Other then this, it is about the only issue I have had with the car aside from the silver trim on the steering wheel bubbled, door lock actuator failed, and paint chipping on the door handles. Everything else that broke was because someone wrecked my car when I let them borrow it.


----------



## Gotagoat (Jan 6, 2006)

It's been advised before in the forum but bears repeating. Check into the warranty company carefully. Many of them are just ponzi schemes. The warranty is just scrap paper if the company disappears. I agree with others who have written that they wouldn't get an extended warranty unless it was GM's.


----------



## amdoverclocker (Dec 21, 2010)

Will GM warranty a 8 year old car with 84K miles? Their website said to call the dealership which I'll do after work today.


----------



## svede1212 (Nov 1, 2005)

Here's the way I look at warranties. Whatever company that sells it has to make a profit above and beyond the average cost of repairs. If they didn't they wouldn't be around long. It's a lot like everyone wanting health insurance where everything is paid for. The money has to come from somewhere. With a GTO the odds are you won't need that much in repairs UNLESS you run it hard (which is hard not to do seeing it's a performance car). That opens the door to denial of coverage for some things. If repairing this car outside of accidents is something you can't do then this isn't the car for you IMHO.


----------



## amdoverclocker (Dec 21, 2010)

Warranty companies make money off of people who drive cars lightly. I do not. It's not that I can't work on my car... this is going to be my daily driver. I'm not about to rip out the trans and go without a car while rebuilding it, etc. I've managed to damn near destroy two trans on brand new cars within 50K and 36K, Mazda 6 and Mazdaspeed 3. Now I fully understand they aren't the same but this car already has 85K on it. Who knows what the guy before me did.


----------



## jpalamar (Jul 22, 2008)

amdoverclocker said:


> Warranty companies make money off of people who drive cars lightly. I do not. It's not that I can't work on my car... this is going to be my daily driver. I'm not about to rip out the trans and go without a car while rebuilding it, etc. I've managed to damn near destroy two trans on brand new cars within 50K and 36K, Mazda 6 and Mazdaspeed 3. Now I fully understand they aren't the same but this car already has 85K on it. Who knows what the guy before me did.
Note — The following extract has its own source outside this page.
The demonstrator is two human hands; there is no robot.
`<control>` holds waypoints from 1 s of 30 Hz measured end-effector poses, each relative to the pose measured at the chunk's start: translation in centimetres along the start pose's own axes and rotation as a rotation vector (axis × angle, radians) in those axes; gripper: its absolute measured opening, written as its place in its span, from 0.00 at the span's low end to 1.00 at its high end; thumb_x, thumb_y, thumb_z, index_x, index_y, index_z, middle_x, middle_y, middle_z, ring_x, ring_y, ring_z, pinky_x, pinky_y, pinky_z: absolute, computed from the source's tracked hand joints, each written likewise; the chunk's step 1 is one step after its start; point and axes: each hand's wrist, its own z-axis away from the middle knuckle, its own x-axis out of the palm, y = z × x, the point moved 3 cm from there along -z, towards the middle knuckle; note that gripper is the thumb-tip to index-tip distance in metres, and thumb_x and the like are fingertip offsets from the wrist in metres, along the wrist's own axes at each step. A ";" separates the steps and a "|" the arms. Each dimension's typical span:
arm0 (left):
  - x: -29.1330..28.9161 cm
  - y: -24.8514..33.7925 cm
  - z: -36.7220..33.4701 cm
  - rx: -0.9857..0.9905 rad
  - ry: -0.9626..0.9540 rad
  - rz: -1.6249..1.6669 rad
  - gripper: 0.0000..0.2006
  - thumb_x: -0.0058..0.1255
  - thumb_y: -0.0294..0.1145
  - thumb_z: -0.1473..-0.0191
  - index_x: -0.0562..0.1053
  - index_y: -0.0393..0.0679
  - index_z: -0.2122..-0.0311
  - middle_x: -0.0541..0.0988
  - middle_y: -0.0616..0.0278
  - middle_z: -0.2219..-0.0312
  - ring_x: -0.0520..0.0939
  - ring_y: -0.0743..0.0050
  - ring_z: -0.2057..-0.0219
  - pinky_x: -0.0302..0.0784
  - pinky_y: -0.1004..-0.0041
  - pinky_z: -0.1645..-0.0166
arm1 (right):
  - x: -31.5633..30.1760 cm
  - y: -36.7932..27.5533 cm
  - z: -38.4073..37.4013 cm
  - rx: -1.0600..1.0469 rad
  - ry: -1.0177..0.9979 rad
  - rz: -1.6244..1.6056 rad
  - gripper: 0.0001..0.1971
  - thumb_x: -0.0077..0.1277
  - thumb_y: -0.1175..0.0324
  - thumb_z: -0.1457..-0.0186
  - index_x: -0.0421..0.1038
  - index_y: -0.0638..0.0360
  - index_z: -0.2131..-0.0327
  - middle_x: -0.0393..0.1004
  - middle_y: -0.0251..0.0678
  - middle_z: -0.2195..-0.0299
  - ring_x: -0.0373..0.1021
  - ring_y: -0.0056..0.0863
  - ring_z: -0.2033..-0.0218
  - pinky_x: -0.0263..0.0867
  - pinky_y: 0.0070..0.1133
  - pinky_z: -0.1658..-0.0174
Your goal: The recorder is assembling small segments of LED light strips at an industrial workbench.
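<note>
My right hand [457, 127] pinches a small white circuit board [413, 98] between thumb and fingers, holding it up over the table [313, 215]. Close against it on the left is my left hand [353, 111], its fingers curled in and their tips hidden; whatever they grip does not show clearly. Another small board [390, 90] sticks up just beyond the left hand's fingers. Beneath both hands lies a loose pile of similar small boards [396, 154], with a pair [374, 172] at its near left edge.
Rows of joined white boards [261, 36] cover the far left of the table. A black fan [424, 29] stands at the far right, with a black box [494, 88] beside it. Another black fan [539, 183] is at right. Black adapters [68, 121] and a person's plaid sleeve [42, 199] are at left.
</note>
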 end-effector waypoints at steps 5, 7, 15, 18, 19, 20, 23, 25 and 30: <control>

You won't blow the trans or engine. Those are too very solid and proven parts. Its the little stuff that adds up that isn't covered that will break the bank.

Just a heads up in case you don't already know, parts are crazy high for these(I assumed it would be cheap like my Camaro was but man I was way off). I personally think it would be cheaper to own a C5 Vette.


----------



## amdoverclocker (Dec 21, 2010)

jpalamar said:


> Just a heads up in case you don't already know, parts are crazy high for these(I assumed it would be cheap like my Camaro was but man I was way off). I personally think it would be cheaper to own a C5 Vette.


Another reason to get the warranty.


----------



## amdoverclocker (Dec 21, 2010)

I decided to buy the warranty, at least for now. I had to buy it while the car was under 85K for it to include the front suspension. It comes with a 30 day refund policy so I am going to take those 30 day and see how it goes. I already have a call into my shop to get their opinion. I'll update this thread as times goes on to see if it was a worthy investment or not.


----------



## Gotagoat (Jan 6, 2006)

It will be an interesting thread.


----------



## GTO JUDGE (May 14, 2005)

GMPP will continue to extend your warranty as long as you continue to extend your coverage before your current warranty expires. 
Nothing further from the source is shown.